[EXERCISE INSTRUCTIONS] The number of lines in the records that include "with" is all you should give.

(Stored records)
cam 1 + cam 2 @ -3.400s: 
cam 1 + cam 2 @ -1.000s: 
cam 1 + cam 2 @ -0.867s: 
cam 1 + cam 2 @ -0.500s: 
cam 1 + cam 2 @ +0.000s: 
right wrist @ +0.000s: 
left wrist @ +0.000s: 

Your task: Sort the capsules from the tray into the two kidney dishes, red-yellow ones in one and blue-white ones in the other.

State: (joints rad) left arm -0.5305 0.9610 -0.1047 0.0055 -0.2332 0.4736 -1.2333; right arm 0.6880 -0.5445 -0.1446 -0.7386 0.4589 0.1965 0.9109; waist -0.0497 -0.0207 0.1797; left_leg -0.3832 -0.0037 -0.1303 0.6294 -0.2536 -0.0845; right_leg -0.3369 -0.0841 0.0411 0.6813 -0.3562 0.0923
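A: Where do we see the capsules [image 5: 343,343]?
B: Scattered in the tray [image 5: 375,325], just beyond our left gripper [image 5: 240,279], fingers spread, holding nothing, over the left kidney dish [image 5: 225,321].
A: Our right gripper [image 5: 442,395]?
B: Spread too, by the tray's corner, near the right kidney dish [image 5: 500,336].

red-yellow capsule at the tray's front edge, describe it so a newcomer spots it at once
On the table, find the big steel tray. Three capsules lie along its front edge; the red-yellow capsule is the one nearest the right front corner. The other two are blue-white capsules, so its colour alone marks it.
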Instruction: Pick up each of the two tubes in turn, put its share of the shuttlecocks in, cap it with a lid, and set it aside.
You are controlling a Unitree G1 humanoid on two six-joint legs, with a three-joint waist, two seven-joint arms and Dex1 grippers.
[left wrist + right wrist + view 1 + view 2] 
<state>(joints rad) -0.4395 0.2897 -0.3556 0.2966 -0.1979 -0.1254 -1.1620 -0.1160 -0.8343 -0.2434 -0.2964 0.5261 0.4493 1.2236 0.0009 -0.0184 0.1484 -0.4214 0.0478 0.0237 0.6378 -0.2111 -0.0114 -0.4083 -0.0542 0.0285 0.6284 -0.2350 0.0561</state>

[WRITTEN SOLUTION] 2